The pair is stunning though and I really hope it's a female so they can have pretty babies :-D


----------



## missavgp (Apr 17, 2013)

I agree...and that actually happened to me recently with Jasper and Jade (now Joker) Looks like a girl, initially acted like a girl even to living in the sorority, but unfortunately not a girl. sigh these fish love to mess with our heads


----------



## Phyr (Jan 6, 2014)

Yeah, when I took the photos I was freaking out because suddenly I couldn't see her egg spot any more. But it is there in the pic. Counting her I have four female veils with longer fins.

I wish I had grabbed her sister when I got her. Curse space constraints. >.<

But on the very possible chance that she isn't a she... she did build a tiny little bubble nest with tiny tiny bubbles... If i can break up the worlds tiniest grudge match I think I can separate them if they fight. 

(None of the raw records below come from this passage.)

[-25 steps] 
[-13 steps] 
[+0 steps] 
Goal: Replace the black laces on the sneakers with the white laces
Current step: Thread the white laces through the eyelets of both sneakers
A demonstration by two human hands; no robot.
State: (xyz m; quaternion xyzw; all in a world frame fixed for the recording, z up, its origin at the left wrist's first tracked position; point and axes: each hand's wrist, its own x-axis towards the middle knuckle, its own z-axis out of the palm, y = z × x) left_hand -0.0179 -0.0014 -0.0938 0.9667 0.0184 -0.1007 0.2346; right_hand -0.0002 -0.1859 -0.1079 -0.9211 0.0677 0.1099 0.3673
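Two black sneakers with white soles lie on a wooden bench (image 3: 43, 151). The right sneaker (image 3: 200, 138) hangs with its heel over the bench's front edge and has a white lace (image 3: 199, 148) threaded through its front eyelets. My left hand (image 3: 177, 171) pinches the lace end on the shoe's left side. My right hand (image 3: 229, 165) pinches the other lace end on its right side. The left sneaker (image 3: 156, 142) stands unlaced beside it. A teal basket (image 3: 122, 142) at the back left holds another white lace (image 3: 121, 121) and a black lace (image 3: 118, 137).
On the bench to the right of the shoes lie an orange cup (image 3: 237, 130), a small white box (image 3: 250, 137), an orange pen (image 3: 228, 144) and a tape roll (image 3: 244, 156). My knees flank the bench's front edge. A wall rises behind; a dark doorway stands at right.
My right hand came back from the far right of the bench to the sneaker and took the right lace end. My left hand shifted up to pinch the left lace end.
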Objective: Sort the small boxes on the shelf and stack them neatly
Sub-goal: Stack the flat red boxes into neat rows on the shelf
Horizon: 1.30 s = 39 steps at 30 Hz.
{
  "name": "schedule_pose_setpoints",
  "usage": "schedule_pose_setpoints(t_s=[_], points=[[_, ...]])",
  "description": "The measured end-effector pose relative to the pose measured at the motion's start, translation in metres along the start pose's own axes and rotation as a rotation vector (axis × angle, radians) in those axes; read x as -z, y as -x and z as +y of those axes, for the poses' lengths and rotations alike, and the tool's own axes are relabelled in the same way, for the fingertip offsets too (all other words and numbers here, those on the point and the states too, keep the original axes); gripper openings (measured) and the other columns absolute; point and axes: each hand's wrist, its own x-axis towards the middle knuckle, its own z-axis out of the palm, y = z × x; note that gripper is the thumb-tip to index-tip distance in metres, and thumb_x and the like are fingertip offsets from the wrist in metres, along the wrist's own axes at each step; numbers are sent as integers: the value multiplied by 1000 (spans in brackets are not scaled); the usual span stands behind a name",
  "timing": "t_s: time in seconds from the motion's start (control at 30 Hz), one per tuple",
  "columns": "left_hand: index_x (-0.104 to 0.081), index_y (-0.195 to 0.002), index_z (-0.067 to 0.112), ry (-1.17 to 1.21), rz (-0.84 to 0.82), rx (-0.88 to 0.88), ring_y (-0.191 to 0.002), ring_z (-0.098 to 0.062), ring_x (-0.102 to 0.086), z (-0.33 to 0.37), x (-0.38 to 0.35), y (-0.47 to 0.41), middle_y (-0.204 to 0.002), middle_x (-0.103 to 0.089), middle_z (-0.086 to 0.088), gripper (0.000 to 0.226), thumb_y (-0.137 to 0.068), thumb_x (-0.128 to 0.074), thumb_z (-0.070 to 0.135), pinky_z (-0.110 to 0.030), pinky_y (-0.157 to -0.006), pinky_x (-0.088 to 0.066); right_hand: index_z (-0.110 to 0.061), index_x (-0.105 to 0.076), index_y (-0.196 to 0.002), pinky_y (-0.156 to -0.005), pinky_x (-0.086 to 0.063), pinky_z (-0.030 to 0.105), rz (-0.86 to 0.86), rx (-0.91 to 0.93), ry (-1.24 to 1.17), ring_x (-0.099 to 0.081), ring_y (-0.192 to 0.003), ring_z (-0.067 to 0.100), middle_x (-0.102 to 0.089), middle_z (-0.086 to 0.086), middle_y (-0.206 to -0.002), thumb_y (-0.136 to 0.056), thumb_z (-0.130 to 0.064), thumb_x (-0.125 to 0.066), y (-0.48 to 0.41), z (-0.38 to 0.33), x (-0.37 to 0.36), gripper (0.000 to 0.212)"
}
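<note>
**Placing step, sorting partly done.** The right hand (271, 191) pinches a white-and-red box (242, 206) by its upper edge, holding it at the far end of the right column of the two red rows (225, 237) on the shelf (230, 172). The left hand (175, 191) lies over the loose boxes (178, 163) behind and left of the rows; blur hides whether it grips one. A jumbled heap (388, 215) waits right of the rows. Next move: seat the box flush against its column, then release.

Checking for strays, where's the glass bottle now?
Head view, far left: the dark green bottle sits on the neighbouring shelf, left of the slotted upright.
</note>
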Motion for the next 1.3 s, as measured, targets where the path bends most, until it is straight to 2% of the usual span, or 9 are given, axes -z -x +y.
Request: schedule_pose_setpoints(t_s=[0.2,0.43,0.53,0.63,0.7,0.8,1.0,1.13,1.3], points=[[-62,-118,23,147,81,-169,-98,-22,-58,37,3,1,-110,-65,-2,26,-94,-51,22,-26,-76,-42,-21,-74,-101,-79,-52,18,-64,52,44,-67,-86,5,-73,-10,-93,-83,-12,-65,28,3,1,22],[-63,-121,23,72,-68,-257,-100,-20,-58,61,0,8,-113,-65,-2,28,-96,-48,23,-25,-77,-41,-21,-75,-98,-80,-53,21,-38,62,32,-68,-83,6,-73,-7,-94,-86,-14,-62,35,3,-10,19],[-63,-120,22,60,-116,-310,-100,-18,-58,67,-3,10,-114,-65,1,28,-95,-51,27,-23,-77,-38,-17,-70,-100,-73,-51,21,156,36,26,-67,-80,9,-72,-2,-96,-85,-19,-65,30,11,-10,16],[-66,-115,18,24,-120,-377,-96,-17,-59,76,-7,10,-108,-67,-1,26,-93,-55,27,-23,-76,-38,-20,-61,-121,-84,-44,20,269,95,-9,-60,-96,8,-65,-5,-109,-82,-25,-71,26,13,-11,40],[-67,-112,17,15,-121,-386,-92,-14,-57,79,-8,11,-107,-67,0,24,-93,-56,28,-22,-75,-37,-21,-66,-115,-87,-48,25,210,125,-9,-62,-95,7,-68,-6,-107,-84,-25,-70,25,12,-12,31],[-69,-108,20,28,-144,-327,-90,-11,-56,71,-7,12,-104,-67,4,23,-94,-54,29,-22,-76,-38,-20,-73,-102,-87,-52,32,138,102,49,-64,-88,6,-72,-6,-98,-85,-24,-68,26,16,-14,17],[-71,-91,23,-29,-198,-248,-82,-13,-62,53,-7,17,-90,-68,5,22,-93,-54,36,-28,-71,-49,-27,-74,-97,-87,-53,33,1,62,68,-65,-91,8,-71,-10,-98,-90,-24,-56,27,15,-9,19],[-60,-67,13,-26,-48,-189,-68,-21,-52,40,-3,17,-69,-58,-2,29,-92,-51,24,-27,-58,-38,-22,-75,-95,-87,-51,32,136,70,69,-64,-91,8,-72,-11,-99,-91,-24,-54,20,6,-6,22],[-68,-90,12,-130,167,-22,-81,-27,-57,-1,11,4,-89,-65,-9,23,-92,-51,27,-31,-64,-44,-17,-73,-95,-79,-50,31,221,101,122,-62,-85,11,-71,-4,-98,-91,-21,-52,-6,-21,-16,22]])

I also have a stand by pairing of the guy in my icon and a little HM girl who is red and almost copper-ish.


----------



## Bikeridinguckgirl14 (Oct 22, 2013)

Either way I'd love to stalk your spawn


----------



## Phyr (Jan 6, 2014)

Bikeridinguckgirl14 said:


> Either way I'd love to stalk your spawn


XD Thank you! I hope there is something to stalk... :3


----------



## Phyr (Jan 6, 2014)

So... back from my trip and my plans are shot with this pair. >.< I am more then sure my girl is most defiantly a he.

and my boy... developed a case of fin rot. He has a history of what I thought was slime coat problems... Oi.

So! No experiments with this 'pair' because... reasons. I have a back-up pair that I will be conditioning and i will not be posting a log until i have little eggs.

Because lesson learned! maby i'll find a healthy female black orchid to rescue. XD


----------